### Task goal
Your job with the data below: print everything from the line that holds "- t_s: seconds" down to the line that holds "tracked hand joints", ends included, exactly, and nothing else.

### Supplied data
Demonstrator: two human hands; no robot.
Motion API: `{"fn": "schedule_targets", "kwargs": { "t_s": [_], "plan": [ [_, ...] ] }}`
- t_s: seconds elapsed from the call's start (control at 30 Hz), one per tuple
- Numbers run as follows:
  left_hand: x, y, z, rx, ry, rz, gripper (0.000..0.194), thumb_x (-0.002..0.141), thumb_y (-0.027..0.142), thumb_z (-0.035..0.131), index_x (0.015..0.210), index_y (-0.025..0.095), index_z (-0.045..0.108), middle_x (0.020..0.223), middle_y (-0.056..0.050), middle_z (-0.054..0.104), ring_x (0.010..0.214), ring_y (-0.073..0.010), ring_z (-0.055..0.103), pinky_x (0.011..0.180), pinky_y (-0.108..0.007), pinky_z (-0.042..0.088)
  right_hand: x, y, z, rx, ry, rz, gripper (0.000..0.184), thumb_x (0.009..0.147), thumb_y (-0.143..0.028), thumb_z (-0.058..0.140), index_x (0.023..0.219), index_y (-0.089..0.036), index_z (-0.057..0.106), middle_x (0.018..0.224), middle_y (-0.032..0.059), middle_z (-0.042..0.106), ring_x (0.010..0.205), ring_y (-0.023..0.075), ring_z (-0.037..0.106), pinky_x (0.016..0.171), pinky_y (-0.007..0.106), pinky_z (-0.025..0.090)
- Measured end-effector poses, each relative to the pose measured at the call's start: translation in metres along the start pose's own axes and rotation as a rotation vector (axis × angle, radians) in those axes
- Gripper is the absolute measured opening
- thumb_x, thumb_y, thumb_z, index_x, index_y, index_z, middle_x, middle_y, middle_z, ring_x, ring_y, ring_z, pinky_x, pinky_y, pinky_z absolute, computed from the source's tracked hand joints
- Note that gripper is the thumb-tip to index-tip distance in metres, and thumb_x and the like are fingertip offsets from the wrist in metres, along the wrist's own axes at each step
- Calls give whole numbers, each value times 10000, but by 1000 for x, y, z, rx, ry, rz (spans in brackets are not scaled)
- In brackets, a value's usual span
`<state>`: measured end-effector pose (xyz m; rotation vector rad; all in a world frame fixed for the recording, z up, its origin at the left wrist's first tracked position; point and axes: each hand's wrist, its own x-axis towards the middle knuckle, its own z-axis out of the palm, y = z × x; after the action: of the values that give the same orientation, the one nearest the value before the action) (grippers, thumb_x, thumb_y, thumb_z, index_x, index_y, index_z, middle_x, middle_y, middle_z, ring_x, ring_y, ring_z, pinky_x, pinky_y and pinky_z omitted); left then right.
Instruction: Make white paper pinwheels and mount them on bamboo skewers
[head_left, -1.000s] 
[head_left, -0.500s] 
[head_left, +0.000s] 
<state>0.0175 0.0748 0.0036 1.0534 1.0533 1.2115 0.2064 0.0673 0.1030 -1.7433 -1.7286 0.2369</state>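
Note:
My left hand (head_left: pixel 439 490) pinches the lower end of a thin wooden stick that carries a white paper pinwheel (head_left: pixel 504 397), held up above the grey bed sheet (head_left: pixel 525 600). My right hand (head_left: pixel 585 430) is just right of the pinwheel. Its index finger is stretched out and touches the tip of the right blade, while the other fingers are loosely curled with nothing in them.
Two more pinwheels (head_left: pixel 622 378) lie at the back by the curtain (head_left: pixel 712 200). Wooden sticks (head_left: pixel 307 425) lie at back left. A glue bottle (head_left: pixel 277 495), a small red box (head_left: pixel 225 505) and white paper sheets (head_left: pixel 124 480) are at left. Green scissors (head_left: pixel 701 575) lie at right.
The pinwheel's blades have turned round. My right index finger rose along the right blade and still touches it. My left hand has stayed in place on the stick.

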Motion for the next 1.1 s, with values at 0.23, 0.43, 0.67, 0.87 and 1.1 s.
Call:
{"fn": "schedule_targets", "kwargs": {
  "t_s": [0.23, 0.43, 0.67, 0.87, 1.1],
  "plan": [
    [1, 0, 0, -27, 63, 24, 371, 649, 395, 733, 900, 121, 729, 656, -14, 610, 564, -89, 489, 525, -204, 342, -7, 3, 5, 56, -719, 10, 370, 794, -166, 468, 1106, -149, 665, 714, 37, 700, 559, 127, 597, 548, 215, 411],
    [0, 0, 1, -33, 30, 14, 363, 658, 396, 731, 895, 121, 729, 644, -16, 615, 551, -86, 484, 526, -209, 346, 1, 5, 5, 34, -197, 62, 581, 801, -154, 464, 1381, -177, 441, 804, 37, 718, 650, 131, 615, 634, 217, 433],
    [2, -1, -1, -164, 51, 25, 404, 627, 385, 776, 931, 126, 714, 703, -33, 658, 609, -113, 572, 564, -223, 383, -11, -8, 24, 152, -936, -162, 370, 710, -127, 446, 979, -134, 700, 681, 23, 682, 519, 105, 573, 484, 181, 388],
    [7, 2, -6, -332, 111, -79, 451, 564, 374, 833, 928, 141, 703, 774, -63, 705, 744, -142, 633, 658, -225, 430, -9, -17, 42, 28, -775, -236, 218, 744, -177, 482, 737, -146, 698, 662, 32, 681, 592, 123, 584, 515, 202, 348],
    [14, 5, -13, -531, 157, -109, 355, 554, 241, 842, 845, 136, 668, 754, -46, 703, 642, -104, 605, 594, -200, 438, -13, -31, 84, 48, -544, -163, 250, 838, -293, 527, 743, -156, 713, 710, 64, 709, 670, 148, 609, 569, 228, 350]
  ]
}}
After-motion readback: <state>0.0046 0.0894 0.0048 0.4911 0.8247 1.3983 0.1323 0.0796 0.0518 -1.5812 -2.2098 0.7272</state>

### Reply to the exercise
- t_s: seconds elapsed from the call's start (control at 30 Hz), one per tuple
- Numbers run as follows:
  left_hand: x, y, z, rx, ry, rz, gripper (0.000..0.194), thumb_x (-0.002..0.141), thumb_y (-0.027..0.142), thumb_z (-0.035..0.131), index_x (0.015..0.210), index_y (-0.025..0.095), index_z (-0.045..0.108), middle_x (0.020..0.223), middle_y (-0.056..0.050), middle_z (-0.054..0.104), ring_x (0.010..0.214), ring_y (-0.073..0.010), ring_z (-0.055..0.103), pinky_x (0.011..0.180), pinky_y (-0.108..0.007), pinky_z (-0.042..0.088)
  right_hand: x, y, z, rx, ry, rz, gripper (0.000..0.184), thumb_x (0.009..0.147), thumb_y (-0.143..0.028), thumb_z (-0.058..0.140), index_x (0.023..0.219), index_y (-0.089..0.036), index_z (-0.057..0.106), middle_x (0.018..0.224), middle_y (-0.032..0.059), middle_z (-0.042..0.106), ring_x (0.010..0.205), ring_y (-0.023..0.075), ring_z (-0.037..0.106), pinky_x (0.016..0.171), pinky_y (-0.007..0.106), pinky_z (-0.025..0.090)
- Measured end-effector poses, each relative to the pose measured at the call's start: translation in metres along the start pose's own axes and rotation as a rotation vector (axis × angle, radians) in those axes
- Gripper is the absolute measured opening
- thumb_x, thumb_y, thumb_z, index_x, index_y, index_z, middle_x, middle_y, middle_z, ring_x, ring_y, ring_z, pinky_x, pinky_y, pinky_z absolute, computed from the source's tracked hand joints

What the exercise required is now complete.